Give back every line of the data, transcribed exactly.

........

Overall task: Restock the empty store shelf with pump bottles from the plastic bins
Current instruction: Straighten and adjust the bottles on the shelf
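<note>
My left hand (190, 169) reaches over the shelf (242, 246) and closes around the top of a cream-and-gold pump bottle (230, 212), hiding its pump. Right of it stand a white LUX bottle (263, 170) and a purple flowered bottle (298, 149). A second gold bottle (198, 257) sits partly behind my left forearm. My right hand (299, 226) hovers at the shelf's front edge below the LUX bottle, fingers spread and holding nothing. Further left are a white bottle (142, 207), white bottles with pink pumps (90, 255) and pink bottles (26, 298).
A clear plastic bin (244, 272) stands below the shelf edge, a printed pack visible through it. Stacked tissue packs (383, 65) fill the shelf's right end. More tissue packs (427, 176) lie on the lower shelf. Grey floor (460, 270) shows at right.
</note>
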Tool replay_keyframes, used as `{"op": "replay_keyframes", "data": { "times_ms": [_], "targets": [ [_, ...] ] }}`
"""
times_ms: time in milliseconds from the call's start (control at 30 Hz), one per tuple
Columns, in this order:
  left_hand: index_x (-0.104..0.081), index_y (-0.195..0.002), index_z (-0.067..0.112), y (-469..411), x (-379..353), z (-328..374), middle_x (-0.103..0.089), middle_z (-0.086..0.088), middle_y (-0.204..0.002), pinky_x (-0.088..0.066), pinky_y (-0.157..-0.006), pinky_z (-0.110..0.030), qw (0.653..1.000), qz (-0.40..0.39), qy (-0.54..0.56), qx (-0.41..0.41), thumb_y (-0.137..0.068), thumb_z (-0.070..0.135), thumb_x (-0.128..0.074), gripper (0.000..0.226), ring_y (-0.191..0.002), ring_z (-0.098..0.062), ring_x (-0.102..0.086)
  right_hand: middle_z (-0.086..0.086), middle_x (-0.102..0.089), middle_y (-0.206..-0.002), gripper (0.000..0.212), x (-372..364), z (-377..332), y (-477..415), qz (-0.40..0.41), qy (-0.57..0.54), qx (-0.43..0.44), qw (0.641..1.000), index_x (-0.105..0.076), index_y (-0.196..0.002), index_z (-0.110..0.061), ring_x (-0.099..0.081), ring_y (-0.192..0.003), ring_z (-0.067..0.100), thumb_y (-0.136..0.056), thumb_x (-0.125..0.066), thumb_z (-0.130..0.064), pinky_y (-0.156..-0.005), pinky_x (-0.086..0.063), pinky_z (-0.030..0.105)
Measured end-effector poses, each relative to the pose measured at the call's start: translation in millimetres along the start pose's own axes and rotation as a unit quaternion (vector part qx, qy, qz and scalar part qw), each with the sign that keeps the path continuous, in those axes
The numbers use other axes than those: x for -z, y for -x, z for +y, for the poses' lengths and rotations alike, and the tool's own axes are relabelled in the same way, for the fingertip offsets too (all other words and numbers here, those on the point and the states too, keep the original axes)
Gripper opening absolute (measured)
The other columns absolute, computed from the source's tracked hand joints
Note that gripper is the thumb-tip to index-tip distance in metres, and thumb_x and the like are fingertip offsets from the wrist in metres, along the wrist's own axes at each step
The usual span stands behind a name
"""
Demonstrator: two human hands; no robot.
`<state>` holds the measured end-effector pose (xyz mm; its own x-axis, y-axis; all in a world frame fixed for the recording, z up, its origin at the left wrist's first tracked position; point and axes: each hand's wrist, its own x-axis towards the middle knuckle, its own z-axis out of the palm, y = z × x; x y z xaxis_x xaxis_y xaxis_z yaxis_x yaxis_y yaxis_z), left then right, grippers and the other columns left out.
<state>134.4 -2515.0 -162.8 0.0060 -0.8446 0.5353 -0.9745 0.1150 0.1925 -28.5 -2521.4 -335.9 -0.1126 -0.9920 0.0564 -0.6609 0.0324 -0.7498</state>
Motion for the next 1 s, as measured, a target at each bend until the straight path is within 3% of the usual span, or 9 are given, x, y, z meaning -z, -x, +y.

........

Answer for this exercise ::
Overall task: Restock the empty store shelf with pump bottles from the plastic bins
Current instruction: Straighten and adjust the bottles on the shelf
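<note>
My left hand (190, 169) reaches over the shelf (242, 246) and closes around the top of a cream-and-gold pump bottle (230, 212), hiding its pump. Right of it stand a white LUX bottle (263, 170) and a purple flowered bottle (298, 149). A second gold bottle (198, 257) sits partly behind my left forearm. My right hand (299, 226) hovers at the shelf's front edge below the LUX bottle, fingers spread and holding nothing. Further left are a white bottle (142, 207), white bottles with pink pumps (90, 255) and pink bottles (26, 298).
A clear plastic bin (244, 272) stands below the shelf edge, a printed pack visible through it. Stacked tissue packs (383, 65) fill the shelf's right end. More tissue packs (427, 176) lie on the lower shelf. Grey floor (460, 270) shows at right.
</note>
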Tool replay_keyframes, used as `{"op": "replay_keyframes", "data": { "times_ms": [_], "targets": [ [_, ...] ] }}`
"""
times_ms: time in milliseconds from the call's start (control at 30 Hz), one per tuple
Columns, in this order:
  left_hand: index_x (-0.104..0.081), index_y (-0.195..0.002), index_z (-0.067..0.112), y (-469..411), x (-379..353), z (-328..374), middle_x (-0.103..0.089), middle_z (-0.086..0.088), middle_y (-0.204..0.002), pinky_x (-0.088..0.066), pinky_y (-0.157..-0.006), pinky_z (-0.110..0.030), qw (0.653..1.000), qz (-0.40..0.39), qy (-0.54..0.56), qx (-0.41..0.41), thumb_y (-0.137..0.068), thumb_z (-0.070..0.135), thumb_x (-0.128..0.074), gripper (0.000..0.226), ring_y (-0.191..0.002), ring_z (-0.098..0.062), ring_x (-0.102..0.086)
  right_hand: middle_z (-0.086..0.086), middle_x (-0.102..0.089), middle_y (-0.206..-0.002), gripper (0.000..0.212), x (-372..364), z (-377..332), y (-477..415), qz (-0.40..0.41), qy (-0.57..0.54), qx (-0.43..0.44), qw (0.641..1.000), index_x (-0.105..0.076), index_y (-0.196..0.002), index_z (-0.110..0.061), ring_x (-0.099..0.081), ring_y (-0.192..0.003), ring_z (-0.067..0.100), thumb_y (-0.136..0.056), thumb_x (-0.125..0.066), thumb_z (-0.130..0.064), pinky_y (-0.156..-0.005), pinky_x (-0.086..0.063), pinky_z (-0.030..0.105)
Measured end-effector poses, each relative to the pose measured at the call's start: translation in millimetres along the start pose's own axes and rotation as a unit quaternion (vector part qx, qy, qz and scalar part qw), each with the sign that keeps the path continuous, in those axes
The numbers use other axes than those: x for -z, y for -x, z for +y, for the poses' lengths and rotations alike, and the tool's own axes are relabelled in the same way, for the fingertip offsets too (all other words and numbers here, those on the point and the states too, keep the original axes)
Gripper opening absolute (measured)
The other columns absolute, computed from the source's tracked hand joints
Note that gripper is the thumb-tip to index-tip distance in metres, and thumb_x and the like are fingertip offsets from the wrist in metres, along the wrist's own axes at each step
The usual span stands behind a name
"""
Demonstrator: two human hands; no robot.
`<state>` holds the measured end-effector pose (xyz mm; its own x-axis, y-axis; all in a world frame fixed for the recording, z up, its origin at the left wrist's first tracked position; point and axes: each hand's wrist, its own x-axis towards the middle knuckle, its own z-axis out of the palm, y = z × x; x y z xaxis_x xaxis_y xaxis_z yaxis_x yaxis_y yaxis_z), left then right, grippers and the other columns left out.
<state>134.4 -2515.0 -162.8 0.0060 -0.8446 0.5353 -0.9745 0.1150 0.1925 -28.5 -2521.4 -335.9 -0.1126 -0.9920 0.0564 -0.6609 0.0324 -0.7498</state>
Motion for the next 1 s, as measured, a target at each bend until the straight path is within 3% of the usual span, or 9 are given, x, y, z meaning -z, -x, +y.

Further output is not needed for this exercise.